Data Engineering End-to-End Project — Part 2— Airflow, Kafka, Cassandra, MongoDB, Docker, EmailOperator, SlackWebhookOperator

Dogukan Ulu
Apache Airflow
Published in
9 min readOct 12, 2023

In this part of the project, we will check if the correct data exists in the Cassandra table and MongoDB collection. If so, we are going to send the e-mail to the incoming address with the OTP information and send a Slack message that includes the e-mail and OTP information in the message body. Slack part can be used to inform people in the Slack channel. The e-mail part can be used to inform the related e-mail address.

In the end, we will create the whole Airflow DAG that includes all the necessary tasks.

Check Cassandra Data

In this section, we will check the specific e-mail address’ existence in the Cassandra table.

class CassandraConnector:
def __init__(self, contact_points):
self.cluster = Cluster(contact_points)
self.session = self.cluster.connect()
def select_data(self, email):
query = "SELECT * FROM email_namespace.email_table WHERE email = %s"
result = self.session.execute(query, (email,))

data_dict = {}

for row in result:
data_dict['email'] = row.email
data_dict['otp'] = row.otp
logger.info(f"Email: {row.email}, OTP: {row.otp}")

if len(data_dict) == 0:
data_dict['email'] = ''
data_dict['otp'] = ''

return data_dict
def close(self):
self.cluster.shutdown()

We will connect to Cassandra and select from the corresponding table. If the related data exists in the table, we will create a dictionary with that data. If not, we will return an empty dictionary. Creating the dictionary even if it is empty is necessary because if it is empty, the EmailOperator task will fail. That will help us detect if the correct data exists or not and we will use the result of this script for the EmailOperator.

We will use the below function as our Airflow task.

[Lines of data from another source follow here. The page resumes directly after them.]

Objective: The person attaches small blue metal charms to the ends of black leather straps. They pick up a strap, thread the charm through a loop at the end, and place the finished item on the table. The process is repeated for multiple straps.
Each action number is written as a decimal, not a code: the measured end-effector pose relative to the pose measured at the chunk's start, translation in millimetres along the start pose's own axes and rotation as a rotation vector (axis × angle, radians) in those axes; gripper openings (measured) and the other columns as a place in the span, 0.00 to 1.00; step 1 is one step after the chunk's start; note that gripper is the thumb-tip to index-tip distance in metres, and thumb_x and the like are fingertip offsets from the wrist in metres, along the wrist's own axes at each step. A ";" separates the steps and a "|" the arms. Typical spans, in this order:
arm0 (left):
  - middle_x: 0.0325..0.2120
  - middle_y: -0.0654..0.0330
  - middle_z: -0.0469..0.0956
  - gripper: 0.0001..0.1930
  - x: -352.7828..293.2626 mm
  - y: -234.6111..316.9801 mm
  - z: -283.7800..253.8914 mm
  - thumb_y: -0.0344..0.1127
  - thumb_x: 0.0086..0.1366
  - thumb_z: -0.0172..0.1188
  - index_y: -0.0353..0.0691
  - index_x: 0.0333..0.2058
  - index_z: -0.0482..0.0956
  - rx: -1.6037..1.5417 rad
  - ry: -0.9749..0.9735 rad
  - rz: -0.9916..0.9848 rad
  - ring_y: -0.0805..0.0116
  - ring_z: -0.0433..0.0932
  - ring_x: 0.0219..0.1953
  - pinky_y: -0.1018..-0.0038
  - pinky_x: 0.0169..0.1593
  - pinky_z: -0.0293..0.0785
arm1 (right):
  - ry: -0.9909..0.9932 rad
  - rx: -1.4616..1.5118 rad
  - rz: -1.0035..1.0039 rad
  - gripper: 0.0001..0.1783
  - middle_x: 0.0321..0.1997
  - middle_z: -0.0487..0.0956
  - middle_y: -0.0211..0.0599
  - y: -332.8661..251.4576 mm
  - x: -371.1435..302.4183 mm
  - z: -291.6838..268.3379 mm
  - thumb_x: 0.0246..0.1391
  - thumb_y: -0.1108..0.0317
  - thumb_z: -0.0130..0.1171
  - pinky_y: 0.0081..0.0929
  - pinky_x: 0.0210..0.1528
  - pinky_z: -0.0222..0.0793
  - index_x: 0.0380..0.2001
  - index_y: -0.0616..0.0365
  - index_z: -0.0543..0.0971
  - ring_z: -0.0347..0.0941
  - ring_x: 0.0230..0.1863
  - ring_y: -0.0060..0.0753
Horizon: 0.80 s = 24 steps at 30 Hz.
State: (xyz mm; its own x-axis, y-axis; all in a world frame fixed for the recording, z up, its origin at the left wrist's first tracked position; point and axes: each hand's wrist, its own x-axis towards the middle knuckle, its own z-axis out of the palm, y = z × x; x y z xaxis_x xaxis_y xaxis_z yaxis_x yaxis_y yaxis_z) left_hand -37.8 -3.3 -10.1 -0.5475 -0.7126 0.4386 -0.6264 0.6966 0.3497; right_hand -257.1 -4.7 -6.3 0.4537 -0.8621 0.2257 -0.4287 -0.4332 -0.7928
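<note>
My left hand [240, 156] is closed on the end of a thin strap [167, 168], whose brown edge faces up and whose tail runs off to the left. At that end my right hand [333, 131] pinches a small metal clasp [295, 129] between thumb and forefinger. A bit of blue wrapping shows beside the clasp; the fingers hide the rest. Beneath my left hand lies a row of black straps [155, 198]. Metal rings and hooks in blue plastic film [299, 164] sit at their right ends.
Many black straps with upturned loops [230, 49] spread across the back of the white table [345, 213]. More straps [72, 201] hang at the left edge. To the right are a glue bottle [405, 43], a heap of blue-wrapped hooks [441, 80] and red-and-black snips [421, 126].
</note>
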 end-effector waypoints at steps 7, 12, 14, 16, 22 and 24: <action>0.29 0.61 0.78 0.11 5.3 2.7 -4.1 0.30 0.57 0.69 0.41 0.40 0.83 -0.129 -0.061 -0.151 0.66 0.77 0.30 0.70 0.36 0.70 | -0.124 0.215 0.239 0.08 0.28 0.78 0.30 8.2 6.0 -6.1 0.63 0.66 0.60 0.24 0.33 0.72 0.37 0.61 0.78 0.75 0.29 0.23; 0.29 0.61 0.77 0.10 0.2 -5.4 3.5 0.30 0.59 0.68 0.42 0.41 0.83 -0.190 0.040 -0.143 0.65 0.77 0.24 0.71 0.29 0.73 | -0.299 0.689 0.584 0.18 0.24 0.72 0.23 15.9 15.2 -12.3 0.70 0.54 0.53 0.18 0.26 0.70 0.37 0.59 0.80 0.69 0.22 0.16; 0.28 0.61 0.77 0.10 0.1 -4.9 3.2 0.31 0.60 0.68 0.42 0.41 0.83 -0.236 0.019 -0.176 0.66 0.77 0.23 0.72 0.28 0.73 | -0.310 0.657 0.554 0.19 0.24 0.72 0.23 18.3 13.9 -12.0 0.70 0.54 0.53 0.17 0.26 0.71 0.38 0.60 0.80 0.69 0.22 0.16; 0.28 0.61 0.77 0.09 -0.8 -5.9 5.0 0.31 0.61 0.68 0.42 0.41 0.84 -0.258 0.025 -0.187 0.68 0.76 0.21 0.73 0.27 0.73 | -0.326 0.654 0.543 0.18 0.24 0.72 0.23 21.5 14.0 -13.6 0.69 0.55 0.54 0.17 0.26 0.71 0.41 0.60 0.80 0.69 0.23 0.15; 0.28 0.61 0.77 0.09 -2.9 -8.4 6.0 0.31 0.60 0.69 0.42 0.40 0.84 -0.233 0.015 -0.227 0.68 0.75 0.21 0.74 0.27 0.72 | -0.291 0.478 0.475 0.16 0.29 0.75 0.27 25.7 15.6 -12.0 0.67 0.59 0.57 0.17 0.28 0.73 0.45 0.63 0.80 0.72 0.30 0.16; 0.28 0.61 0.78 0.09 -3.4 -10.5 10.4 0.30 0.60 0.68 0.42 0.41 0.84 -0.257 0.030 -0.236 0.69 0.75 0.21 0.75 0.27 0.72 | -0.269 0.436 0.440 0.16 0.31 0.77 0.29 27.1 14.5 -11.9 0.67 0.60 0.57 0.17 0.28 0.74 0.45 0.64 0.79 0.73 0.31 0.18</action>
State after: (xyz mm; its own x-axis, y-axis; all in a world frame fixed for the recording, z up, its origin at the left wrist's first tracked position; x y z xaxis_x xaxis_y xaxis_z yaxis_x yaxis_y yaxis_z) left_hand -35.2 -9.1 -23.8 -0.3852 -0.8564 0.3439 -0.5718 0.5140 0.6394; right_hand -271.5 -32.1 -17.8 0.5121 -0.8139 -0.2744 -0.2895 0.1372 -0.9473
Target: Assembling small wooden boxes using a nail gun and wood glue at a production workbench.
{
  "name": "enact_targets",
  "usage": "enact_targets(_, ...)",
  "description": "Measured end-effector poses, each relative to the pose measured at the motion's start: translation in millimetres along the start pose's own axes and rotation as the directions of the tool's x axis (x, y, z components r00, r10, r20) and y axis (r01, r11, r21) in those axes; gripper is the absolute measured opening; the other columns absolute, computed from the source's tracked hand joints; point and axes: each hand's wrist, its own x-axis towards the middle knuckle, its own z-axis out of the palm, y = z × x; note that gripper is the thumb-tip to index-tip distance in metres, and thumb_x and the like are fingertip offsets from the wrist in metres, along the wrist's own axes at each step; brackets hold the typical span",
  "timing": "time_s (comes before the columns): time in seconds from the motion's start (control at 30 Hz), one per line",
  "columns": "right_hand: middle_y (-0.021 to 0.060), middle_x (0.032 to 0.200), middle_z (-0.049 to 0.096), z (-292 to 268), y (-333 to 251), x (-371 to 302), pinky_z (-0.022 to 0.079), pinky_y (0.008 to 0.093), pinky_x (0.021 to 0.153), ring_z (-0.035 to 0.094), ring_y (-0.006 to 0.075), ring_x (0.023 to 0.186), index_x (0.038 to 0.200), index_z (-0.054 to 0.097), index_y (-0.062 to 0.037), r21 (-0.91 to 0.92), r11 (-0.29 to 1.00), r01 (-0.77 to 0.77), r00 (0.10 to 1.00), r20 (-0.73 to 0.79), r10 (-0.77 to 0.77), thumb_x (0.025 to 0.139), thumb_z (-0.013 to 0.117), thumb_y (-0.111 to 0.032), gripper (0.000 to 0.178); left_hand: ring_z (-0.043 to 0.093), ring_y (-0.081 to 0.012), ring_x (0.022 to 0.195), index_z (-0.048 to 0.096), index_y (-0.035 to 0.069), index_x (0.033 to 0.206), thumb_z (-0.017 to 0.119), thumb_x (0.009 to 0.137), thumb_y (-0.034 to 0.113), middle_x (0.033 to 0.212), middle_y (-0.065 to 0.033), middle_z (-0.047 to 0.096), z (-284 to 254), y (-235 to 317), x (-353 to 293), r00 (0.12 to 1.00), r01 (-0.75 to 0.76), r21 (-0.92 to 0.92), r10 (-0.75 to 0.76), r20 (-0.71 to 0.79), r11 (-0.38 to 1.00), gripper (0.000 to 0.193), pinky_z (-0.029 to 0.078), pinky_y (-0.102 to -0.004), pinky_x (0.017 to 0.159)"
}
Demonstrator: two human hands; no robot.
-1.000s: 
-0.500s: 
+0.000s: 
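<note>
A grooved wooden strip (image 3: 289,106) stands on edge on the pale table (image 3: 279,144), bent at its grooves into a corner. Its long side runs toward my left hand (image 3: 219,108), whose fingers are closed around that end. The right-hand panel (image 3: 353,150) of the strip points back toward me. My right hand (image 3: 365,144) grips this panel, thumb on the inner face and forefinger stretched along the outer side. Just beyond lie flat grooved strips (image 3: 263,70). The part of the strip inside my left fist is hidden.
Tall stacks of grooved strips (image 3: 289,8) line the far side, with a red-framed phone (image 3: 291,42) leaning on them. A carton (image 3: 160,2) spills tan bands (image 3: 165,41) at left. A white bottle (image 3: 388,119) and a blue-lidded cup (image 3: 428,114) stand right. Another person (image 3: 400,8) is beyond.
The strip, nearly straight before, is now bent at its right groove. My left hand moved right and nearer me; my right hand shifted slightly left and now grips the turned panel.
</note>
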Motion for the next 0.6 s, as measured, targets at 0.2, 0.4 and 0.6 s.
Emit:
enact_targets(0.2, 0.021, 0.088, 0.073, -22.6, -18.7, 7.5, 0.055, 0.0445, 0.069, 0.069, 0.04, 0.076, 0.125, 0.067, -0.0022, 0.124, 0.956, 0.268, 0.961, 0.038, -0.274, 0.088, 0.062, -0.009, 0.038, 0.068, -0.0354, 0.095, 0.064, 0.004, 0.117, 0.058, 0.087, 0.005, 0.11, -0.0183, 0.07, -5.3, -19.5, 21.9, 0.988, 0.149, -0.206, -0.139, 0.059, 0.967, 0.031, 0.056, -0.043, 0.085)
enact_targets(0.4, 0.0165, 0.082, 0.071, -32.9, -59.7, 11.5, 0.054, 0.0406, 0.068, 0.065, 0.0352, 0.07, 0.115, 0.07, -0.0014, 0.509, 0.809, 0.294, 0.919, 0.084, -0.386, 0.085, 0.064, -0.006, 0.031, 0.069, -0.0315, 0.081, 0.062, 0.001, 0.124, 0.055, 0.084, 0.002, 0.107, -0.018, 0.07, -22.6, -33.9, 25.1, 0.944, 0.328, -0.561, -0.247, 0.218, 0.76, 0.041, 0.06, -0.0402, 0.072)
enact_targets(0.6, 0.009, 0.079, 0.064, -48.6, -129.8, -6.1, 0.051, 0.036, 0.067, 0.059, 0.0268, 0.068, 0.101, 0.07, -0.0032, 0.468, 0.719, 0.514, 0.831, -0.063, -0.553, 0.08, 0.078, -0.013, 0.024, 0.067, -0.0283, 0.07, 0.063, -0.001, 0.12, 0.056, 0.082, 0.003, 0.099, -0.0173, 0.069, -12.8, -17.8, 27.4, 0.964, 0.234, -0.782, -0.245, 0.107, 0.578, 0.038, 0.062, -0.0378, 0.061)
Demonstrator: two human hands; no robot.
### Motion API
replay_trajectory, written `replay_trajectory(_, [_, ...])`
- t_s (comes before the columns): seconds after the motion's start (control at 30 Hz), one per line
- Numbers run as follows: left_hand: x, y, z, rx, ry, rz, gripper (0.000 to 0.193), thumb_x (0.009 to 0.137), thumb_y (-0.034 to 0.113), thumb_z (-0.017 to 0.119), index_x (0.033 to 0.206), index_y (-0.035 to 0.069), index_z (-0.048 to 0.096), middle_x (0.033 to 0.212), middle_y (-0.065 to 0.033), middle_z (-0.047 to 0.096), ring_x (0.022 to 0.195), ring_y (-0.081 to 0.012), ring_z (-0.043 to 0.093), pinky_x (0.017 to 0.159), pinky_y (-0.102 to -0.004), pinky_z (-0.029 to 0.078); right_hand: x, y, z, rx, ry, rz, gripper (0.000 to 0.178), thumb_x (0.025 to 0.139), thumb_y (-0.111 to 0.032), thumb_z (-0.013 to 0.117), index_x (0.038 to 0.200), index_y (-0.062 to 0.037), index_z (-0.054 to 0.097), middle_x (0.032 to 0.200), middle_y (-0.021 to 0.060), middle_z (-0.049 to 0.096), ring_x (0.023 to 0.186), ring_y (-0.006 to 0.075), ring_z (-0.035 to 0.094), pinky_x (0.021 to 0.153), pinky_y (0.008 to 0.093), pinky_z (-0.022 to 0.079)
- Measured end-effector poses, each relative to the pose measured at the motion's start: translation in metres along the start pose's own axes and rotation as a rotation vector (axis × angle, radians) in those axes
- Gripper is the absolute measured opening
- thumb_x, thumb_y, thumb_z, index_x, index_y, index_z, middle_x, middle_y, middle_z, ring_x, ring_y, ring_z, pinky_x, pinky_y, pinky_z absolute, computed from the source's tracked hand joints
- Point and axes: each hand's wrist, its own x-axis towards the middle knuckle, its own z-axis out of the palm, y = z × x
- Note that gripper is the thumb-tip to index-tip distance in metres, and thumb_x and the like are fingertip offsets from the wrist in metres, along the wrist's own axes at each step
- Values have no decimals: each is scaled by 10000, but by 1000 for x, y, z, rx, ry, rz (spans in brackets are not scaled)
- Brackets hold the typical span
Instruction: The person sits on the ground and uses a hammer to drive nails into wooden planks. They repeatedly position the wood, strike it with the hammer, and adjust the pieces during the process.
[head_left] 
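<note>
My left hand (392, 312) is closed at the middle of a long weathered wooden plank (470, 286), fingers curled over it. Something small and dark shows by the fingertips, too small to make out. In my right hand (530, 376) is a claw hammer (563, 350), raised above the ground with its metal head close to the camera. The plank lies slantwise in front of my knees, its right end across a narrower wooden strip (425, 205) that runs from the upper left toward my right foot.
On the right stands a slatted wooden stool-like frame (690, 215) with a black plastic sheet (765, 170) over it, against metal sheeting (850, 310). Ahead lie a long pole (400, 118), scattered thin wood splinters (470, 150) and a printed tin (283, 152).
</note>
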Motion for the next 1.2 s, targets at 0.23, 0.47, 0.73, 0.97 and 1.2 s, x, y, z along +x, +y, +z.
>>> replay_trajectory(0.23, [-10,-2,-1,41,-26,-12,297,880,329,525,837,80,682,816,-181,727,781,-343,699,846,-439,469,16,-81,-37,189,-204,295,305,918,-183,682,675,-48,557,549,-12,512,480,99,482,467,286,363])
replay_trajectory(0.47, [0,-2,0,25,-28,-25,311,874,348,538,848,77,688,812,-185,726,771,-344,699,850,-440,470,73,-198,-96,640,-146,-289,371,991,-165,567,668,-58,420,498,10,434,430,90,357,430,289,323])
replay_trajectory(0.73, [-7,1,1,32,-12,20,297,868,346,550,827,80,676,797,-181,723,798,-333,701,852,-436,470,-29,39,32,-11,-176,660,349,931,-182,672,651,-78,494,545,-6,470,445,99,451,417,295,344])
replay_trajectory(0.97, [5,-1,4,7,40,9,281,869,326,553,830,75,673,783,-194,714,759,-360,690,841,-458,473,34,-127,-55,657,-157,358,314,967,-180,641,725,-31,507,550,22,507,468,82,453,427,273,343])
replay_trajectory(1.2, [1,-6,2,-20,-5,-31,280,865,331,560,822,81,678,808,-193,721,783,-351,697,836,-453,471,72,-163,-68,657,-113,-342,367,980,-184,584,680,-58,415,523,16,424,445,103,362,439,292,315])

We will define the specific e-mail address and check the data’s existence.

def check_cassandra_main():
cassandra_connector = CassandraConnector(['cassandra'])
sample_email = 'sample_email@my_email.com'
data_dict = cassandra_connector.select_data(sample_email)
cassandra_connector.close()
logger.info(f"Data found for email: {data_dict['email']}")
logger.info(f"OTP: {data_dict['otp']}")

Check MongoDB Data

In this section, we will check the specific e-mail address’ existence in the MongoDB collection.

def check_mongodb_main():
mongodb_uri = 'mongodb://root:root@mongo:27017/'
database_name = 'email_database'
collection_name = 'email_collection'
client = MongoClient(mongodb_uri)
db = client[database_name]
collection = db[collection_name]
sample_email = 'sample_email@my_email.com'
result = collection.find_one({'email': sample_email})
data_dict = {}
if result:
logger.info(f"Data found for email: {result['email']}")
logger.info(f"OTP: {result['otp']}")

data_dict['email'] = result.get('email')
data_dict['otp'] = result.get('otp')

client.close()
else:
data_dict['email'] = ''
data_dict['otp'] = ''
client.close()
return data_dict

We will connect to MongoDB and select from the corresponding collection. If the related data exists in the collection, we will create a dictionary with that data. If not, we will return an empty dictionary. Creating the dictionary even if it is empty is necessary because if it is empty, the EmailOperator task will fail. That will help us detect if the correct data exists or not and we will use the result of this script for the EmailOperator.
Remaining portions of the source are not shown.